- EXERCISE DETAILS
Set down, exactly as written, every line from the one containing "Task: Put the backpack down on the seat" through the end of the listing.

- THE INPUT
··········
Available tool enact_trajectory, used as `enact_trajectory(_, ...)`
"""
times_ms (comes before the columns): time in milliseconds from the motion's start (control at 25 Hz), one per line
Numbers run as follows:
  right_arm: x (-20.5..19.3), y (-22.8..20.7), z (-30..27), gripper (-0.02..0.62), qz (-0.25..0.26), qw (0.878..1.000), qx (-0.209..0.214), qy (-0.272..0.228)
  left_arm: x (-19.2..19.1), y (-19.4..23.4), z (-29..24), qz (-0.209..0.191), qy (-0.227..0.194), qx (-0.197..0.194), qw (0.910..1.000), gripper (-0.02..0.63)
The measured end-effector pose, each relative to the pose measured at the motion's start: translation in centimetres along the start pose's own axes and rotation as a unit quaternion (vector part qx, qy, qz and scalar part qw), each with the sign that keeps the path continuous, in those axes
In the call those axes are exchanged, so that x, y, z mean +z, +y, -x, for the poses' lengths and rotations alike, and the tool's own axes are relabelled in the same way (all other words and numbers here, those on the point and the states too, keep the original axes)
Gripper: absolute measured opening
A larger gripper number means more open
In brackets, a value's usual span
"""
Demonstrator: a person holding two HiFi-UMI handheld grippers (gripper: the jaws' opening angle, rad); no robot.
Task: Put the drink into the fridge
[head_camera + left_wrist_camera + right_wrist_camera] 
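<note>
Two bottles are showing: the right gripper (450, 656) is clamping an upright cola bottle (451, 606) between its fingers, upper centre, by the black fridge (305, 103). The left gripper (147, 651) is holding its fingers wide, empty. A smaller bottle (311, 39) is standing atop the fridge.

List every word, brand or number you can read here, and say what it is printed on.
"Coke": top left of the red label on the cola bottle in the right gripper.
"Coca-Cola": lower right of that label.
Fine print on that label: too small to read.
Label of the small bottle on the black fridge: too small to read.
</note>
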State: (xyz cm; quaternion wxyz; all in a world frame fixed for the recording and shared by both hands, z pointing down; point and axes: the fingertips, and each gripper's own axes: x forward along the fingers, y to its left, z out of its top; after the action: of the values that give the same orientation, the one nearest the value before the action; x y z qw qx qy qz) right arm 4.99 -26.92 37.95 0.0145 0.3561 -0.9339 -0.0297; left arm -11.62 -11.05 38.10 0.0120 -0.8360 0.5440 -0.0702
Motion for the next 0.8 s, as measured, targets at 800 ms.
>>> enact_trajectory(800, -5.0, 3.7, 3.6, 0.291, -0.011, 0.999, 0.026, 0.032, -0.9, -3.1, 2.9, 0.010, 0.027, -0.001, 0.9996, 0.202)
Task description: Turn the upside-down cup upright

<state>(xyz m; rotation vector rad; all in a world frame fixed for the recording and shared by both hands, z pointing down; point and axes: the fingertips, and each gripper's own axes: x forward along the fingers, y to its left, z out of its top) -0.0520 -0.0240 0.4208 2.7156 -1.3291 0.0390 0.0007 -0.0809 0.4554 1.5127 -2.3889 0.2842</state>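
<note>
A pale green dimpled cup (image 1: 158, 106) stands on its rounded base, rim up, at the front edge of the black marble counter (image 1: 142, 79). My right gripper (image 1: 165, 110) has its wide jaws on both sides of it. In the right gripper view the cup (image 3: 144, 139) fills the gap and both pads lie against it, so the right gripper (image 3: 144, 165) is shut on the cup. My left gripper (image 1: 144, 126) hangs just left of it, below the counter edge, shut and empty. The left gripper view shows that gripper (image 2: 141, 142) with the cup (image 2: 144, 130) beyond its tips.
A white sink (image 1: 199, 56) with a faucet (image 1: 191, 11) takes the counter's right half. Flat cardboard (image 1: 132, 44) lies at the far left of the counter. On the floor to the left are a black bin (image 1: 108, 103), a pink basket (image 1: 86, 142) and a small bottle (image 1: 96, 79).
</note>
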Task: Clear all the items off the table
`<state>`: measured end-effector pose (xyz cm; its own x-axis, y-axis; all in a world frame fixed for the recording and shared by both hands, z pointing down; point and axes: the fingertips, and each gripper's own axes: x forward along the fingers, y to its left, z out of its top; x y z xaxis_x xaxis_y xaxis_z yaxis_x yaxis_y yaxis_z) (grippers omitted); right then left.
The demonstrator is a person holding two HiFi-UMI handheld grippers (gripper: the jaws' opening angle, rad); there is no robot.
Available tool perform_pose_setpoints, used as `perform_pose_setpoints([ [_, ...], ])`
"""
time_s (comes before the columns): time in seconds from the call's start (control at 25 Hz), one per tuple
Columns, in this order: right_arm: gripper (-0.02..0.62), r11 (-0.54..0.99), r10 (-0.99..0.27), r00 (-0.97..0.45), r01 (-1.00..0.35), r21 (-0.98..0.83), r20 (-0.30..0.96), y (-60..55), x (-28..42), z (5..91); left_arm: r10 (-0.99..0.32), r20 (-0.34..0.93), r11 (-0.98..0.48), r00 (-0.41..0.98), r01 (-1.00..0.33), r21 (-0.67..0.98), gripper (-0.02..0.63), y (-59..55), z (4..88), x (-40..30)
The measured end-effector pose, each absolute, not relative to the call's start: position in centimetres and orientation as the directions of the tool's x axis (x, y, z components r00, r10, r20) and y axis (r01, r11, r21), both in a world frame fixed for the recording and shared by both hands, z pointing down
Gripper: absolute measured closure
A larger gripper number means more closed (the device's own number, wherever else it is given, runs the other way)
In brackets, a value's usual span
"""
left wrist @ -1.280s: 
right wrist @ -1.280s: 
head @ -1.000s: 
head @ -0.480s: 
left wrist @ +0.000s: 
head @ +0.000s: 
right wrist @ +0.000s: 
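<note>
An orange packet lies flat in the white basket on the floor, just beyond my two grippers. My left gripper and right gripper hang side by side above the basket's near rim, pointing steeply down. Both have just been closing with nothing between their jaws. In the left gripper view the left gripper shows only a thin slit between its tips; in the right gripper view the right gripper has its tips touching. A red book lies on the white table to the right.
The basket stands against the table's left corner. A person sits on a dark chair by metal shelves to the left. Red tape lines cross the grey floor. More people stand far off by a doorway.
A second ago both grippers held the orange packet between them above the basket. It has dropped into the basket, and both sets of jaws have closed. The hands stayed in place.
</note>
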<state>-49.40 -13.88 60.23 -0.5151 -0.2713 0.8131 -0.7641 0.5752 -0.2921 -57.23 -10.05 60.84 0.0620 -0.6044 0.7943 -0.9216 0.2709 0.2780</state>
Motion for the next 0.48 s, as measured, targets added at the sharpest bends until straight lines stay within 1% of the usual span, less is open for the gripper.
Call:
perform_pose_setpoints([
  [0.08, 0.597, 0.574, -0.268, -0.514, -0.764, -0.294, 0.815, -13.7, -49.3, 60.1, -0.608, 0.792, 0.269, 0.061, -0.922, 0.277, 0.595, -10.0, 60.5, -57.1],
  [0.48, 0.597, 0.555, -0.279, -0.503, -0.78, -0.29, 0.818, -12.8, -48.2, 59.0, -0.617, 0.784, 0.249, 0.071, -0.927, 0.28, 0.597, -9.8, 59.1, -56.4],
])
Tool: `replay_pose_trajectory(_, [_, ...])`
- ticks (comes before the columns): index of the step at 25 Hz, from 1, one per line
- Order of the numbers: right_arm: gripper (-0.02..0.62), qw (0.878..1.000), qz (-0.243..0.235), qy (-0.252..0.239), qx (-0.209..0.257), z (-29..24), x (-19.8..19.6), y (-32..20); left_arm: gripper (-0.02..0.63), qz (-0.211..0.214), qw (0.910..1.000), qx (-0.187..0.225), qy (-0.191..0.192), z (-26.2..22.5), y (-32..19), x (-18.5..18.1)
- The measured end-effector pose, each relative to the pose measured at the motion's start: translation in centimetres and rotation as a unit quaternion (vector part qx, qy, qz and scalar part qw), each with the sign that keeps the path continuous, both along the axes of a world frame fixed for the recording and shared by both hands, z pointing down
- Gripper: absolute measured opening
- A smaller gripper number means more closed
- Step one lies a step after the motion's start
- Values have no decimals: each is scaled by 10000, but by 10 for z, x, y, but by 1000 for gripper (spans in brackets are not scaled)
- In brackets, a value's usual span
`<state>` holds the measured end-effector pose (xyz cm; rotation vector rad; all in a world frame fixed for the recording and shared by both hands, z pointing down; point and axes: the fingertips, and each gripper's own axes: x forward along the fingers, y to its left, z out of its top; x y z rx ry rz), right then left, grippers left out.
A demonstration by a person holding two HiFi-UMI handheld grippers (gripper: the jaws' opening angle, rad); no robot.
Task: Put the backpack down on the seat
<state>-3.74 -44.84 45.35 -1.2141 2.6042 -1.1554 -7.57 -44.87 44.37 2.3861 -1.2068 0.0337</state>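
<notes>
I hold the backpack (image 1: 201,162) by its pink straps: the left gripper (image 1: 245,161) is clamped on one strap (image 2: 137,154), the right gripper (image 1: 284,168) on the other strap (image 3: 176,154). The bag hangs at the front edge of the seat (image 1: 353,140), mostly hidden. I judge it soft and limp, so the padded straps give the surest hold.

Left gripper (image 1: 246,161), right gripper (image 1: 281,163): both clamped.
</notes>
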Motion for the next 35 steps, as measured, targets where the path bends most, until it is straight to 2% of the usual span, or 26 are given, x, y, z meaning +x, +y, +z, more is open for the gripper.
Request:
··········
- YOUR RESPONSE
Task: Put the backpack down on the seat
<state>-3.74 -44.84 45.35 -1.2141 2.6042 -1.1554 -7.57 -44.87 44.37 2.3861 -1.2068 0.0337</state>
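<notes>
I hold the backpack (image 1: 201,162) by its pink straps: the left gripper (image 1: 245,161) is clamped on one strap (image 2: 137,154), the right gripper (image 1: 284,168) on the other strap (image 3: 176,154). The bag hangs at the front edge of the seat (image 1: 353,140), mostly hidden. I judge it soft and limp, so the padded straps give the surest hold.

Left gripper (image 1: 246,161), right gripper (image 1: 281,163): both clamped.
</notes>
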Motion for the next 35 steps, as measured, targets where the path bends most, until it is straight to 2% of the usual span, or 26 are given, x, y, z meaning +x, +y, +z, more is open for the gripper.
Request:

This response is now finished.